### PROBLEM TO WORK ON
Exactly as shown below, retype every line of the data.

━━━━━━

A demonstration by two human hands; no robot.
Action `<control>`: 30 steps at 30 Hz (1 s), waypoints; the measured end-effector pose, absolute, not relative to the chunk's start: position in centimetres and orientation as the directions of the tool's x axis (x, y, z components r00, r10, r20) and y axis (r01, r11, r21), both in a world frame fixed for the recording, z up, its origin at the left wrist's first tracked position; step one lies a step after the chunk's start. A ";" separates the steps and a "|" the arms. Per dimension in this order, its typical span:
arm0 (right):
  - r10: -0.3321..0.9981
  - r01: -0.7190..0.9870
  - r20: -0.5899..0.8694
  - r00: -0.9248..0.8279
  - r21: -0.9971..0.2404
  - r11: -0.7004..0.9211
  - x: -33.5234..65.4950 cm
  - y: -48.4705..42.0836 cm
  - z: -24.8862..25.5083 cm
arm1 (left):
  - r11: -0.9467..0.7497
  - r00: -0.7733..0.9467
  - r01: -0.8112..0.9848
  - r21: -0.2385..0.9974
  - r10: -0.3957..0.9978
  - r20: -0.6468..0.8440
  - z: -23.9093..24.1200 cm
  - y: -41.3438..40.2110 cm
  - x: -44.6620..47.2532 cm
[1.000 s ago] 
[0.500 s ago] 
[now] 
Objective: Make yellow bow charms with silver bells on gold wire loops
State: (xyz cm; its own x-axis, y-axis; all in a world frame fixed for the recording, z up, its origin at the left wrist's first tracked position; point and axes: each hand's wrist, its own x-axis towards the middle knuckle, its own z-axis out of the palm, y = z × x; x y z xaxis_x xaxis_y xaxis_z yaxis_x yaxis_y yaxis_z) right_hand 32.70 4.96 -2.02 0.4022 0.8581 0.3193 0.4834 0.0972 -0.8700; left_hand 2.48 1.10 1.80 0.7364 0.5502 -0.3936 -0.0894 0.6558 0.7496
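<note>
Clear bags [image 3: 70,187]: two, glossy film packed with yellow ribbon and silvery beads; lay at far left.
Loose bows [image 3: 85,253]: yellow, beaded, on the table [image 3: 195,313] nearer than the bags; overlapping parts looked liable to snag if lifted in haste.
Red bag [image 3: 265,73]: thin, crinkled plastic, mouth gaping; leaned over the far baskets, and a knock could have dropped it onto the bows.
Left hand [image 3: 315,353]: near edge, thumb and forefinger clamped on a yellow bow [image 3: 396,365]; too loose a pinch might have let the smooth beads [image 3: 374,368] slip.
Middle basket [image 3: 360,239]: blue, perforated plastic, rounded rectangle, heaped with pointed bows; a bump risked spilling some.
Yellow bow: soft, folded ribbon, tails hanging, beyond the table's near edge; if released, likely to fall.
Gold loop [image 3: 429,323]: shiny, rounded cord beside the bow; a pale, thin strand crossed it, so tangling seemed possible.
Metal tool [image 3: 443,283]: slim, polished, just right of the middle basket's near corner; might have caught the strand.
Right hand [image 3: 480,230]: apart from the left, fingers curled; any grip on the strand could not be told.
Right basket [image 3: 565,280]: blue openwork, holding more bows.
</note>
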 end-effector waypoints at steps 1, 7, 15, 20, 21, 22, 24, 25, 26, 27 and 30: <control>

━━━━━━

### SOLUTION TO THIS PROBLEM
A demonstration by two human hands; no robot.
Action `<control>`: 30 steps at 30 Hz (1 s), waypoints; the measured end-effector pose, absolute, not relative to the chunk's start: position in centimetres and orientation as the directions of the tool's x axis (x, y, z components r00, r10, r20) and y axis (r01, r11, r21), both in a world frame fixed for the recording, z up, its origin at the left wrist's first tracked position; step one lies a step after the chunk's start. A ";" separates the steps and a "|" the arms. Per dimension in this order, its typical span:
arm0 (right):
  - r10: -0.3321..0.9981
  - r01: -0.7190..0.9870
  - r20: -0.5899..0.8694
  - r00: -0.9248..0.8279
  - r21: -0.9971..0.2404
  - r11: -0.7004..0.9211
  - x: -33.5234..65.4950 cm
  - y: -48.4705..42.0836 cm
  - z: -24.8862..25.5083 cm
arm1 (left):
  - r11: -0.9467..0.7497
  - r00: -0.7733..0.9467
  - r01: -0.8112..0.9848
  - r21: -0.2385..0.9974
  - r10: -0.3957..0.9978
  - r20: -0.6468..0.8440
  - z: -23.9093..24.1200 cm
  - y: -41.3438..40.2110 cm
  - x: -44.6620..47.2532 cm
[1.000 s ago] 
[0.500 s ago] 
[now] 
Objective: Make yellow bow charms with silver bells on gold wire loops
State: (xyz cm; its own x-axis, y-axis; all in a world frame fixed for the recording, z up, its origin at the left wrist's first tracked position; point and axes: each hand's wrist, its own x-axis towards the middle knuckle, its own z-axis out of the palm, y = z × x; x y z xaxis_x xaxis_y xaxis_z yaxis_x yaxis_y yaxis_z) right_hand 32.70 4.96 -2.02 0.4022 0.8581 0.3193 0.4834 0.0972 -0.8700; left_hand 2.48 1.10 1.80 0.7364 0.5502 -0.3936 -0.0894 0.6558 0.7496
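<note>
Clear bags [image 3: 70,187]: two, glossy film packed with yellow ribbon and silvery beads; lay at far left.
Loose bows [image 3: 85,253]: yellow, beaded, on the table [image 3: 195,313] nearer than the bags; overlapping parts looked liable to snag if lifted in haste.
Red bag [image 3: 265,73]: thin, crinkled plastic, mouth gaping; leaned over the far baskets, and a knock could have dropped it onto the bows.
Left hand [image 3: 315,353]: near edge, thumb and forefinger clamped on a yellow bow [image 3: 396,365]; too loose a pinch might have let the smooth beads [image 3: 374,368] slip.
Middle basket [image 3: 360,239]: blue, perforated plastic, rounded rectangle, heaped with pointed bows; a bump risked spilling some.
Yellow bow: soft, folded ribbon, tails hanging, beyond the table's near edge; if released, likely to fall.
Gold loop [image 3: 429,323]: shiny, rounded cord beside the bow; a pale, thin strand crossed it, so tangling seemed possible.
Metal tool [image 3: 443,283]: slim, polished, just right of the middle basket's near corner; might have caught the strand.
Right hand [image 3: 480,230]: apart from the left, fingers curled; any grip on the strand could not be told.
Right basket [image 3: 565,280]: blue openwork, holding more bows.
</note>
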 end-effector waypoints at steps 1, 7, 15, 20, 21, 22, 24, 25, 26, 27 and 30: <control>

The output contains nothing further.